--- START ---

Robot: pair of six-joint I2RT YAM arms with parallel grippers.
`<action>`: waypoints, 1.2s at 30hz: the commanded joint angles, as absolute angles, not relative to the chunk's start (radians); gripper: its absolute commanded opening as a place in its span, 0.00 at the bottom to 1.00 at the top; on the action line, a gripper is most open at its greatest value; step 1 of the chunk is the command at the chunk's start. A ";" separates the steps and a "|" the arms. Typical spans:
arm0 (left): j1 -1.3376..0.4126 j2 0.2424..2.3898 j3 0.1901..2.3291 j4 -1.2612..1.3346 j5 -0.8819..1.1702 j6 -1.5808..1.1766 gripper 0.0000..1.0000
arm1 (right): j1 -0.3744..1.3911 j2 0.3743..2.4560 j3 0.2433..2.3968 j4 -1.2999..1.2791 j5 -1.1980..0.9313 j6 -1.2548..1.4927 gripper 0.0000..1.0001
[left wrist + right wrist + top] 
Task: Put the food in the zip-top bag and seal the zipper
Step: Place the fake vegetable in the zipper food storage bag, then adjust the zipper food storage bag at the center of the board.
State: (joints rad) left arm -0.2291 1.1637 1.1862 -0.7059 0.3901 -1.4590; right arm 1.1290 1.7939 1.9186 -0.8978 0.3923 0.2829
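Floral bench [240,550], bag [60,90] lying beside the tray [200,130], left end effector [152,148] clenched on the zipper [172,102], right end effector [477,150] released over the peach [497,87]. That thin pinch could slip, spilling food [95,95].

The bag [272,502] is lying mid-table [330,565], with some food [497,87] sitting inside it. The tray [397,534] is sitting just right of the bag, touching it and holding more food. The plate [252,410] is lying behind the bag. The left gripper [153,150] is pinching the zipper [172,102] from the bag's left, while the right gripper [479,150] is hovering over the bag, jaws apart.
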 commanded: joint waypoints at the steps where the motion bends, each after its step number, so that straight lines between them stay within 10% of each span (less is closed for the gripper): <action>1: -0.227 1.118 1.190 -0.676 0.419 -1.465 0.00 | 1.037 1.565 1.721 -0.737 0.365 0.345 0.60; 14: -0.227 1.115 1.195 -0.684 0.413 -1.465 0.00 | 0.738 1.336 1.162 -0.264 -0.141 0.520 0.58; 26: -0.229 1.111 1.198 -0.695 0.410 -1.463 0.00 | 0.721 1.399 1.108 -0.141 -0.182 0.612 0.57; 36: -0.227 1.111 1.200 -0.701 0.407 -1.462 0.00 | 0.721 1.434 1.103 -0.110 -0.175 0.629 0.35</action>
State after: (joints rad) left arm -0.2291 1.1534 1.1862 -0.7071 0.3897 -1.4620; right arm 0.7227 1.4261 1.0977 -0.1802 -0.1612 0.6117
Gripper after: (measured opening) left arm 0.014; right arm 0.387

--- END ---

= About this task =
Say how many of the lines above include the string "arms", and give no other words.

= Problem solution =
2